**What you have to do:**
Beginning at the line that contains "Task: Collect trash" and finishing at the line that contains "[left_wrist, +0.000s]", output the data below exactly. Include both end lines and no pictures.

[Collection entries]
Start of Block

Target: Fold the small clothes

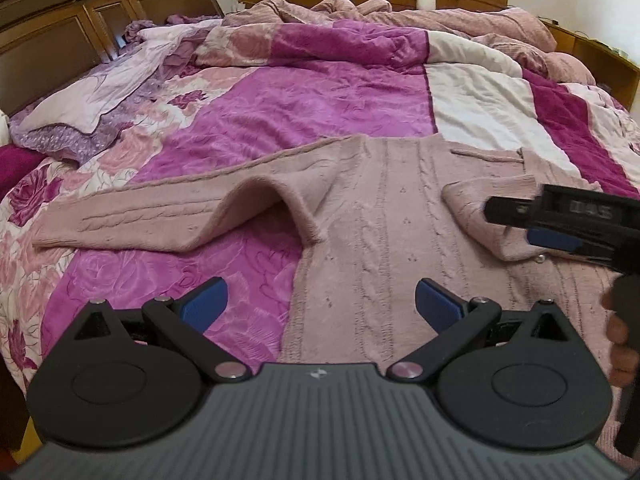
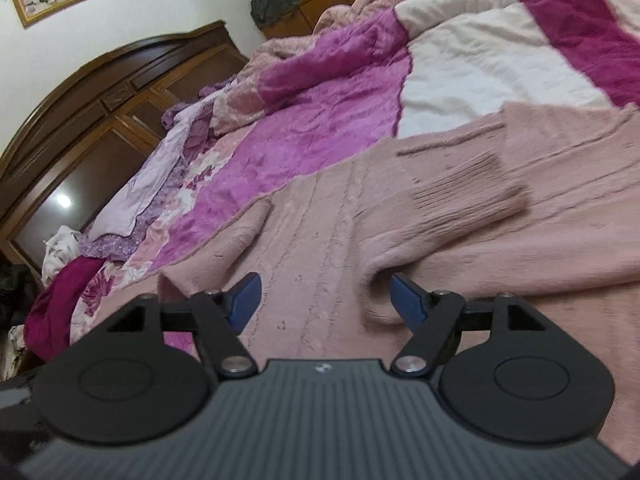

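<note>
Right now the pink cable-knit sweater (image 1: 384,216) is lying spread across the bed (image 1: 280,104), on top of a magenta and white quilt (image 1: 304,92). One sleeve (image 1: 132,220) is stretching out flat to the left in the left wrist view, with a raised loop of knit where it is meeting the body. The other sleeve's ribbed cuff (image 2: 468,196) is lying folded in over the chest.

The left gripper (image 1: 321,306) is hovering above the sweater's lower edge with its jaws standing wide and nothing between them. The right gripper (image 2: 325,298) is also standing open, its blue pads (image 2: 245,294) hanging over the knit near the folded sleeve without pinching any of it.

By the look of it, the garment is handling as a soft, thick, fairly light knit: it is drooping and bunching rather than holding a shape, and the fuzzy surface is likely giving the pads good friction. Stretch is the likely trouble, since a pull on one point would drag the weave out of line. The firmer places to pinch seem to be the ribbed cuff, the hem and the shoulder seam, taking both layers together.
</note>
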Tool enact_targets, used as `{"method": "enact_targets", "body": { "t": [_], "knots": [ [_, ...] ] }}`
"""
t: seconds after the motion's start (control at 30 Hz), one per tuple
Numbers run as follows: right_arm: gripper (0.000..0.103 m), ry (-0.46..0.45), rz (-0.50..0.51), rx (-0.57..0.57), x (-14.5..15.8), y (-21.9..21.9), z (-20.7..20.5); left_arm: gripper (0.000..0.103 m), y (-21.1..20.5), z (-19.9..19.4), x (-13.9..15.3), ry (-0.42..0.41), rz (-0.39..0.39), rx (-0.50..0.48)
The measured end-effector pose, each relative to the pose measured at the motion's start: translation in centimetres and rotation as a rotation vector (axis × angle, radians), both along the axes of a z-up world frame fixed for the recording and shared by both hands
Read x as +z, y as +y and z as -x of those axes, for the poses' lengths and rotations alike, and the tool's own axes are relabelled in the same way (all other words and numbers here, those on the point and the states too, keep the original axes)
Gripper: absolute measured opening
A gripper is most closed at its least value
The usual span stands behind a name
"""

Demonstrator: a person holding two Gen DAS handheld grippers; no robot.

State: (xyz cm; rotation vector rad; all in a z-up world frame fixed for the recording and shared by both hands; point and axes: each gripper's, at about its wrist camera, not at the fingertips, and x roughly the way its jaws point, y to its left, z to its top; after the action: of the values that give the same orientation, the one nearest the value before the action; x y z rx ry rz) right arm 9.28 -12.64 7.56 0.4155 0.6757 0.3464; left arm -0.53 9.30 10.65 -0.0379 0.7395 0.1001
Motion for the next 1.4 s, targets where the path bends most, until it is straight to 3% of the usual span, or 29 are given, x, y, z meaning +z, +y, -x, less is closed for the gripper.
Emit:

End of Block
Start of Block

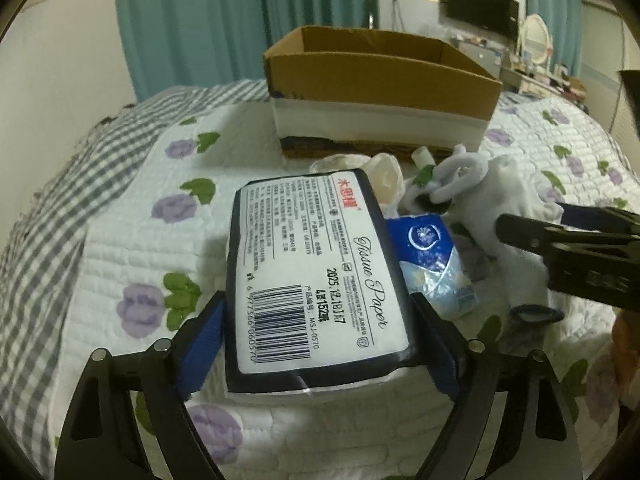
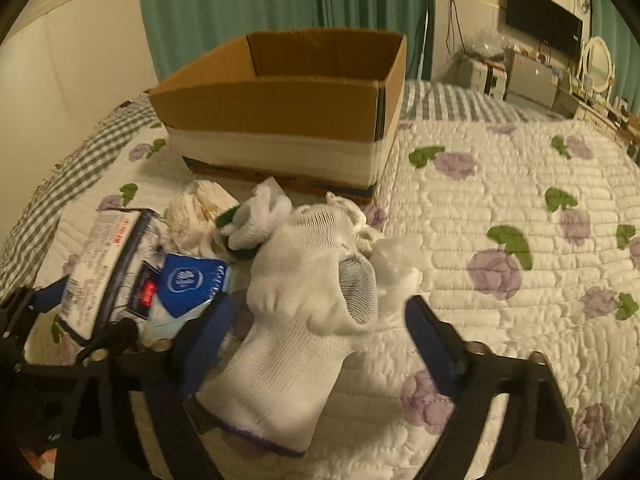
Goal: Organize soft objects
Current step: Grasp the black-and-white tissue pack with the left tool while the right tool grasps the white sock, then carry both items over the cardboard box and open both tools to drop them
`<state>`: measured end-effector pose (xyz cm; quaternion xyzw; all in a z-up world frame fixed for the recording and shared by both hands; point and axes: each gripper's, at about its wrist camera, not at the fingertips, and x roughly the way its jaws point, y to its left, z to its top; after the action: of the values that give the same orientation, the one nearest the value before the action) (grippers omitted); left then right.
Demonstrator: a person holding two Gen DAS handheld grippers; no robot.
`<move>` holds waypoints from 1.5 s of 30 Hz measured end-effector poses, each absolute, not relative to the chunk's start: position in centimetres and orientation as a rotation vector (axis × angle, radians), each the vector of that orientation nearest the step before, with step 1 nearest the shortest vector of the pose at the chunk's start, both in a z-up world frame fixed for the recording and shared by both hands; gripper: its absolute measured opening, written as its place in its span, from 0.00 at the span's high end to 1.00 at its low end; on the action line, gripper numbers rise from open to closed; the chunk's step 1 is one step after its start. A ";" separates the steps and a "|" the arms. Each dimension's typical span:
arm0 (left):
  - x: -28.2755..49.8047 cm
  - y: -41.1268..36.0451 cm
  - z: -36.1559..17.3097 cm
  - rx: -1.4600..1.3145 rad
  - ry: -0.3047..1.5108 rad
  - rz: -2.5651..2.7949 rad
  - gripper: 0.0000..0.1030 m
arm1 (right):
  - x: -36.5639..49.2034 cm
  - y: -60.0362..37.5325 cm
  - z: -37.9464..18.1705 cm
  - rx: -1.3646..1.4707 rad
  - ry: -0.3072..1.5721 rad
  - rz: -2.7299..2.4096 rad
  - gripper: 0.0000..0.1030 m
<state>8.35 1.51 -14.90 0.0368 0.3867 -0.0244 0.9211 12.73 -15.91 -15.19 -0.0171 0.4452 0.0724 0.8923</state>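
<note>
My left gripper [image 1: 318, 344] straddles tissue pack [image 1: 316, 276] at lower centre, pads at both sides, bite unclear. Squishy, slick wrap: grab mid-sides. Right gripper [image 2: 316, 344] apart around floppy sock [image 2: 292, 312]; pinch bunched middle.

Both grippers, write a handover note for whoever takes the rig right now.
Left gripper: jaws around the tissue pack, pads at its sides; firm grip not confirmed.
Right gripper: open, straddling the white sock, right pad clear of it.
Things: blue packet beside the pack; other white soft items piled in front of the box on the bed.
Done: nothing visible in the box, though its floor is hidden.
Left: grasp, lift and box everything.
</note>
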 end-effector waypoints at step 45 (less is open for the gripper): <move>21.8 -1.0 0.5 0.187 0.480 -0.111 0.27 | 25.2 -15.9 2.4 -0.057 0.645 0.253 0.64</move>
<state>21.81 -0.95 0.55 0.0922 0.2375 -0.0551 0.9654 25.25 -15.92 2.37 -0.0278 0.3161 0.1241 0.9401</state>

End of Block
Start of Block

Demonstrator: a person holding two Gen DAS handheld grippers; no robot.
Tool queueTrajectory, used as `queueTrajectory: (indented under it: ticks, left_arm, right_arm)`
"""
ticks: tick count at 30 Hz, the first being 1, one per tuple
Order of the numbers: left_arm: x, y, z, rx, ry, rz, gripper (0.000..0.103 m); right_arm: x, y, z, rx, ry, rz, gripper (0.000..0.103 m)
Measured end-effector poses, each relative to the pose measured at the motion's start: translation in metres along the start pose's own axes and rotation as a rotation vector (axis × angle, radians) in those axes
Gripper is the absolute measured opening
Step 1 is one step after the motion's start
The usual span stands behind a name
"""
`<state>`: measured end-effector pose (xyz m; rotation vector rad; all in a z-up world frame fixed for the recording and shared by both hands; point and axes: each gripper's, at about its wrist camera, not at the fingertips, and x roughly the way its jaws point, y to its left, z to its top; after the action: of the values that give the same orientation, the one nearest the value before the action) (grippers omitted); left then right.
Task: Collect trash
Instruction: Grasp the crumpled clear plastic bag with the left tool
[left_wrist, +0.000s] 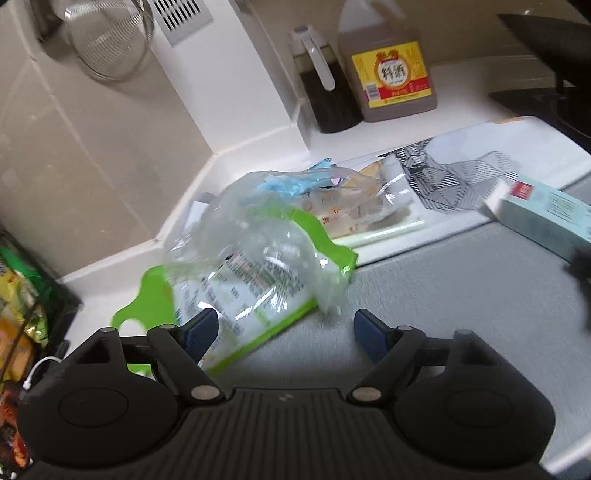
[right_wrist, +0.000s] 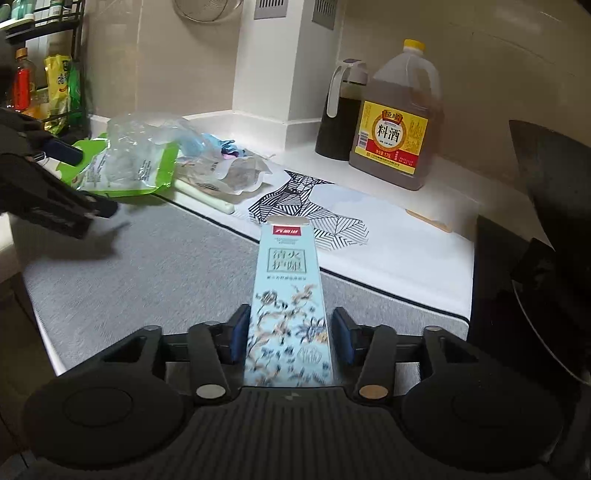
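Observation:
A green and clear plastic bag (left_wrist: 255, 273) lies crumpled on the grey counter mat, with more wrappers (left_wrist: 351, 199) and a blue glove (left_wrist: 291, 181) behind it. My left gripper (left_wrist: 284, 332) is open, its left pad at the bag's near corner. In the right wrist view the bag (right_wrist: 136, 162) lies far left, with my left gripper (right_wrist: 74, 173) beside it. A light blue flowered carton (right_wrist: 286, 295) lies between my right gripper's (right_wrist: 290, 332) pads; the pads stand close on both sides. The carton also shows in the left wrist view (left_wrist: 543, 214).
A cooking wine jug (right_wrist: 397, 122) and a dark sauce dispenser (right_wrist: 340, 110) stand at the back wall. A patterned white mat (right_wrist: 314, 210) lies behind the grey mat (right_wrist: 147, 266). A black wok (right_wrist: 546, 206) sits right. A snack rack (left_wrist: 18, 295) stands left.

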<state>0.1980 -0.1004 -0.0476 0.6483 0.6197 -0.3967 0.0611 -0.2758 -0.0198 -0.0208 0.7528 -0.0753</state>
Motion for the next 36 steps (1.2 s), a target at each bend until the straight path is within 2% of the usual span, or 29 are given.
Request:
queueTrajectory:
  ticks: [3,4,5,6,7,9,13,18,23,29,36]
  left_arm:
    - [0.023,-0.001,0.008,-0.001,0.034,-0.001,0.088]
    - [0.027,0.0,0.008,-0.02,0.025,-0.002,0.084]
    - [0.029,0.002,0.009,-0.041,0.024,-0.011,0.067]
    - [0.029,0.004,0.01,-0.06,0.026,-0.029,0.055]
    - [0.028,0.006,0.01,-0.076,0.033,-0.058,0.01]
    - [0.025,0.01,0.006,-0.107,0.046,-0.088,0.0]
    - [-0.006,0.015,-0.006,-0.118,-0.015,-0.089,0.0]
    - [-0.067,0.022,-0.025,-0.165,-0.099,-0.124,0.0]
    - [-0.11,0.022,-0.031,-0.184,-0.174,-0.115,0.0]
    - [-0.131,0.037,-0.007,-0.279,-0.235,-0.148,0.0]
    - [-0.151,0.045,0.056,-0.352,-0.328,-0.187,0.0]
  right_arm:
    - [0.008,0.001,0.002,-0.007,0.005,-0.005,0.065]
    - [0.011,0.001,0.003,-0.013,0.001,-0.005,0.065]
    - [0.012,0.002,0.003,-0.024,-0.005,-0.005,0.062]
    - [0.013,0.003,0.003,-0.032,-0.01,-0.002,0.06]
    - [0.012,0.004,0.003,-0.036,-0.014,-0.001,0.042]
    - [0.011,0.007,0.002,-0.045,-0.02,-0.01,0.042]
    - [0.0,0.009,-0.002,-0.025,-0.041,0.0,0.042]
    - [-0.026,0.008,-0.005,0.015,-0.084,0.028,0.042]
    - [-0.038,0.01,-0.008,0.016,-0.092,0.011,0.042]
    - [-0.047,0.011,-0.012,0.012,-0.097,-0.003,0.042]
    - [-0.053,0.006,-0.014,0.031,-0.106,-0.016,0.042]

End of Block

**Solution to this exercise:**
Task: Collect trash
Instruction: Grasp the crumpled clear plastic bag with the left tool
[left_wrist, +0.000s] 

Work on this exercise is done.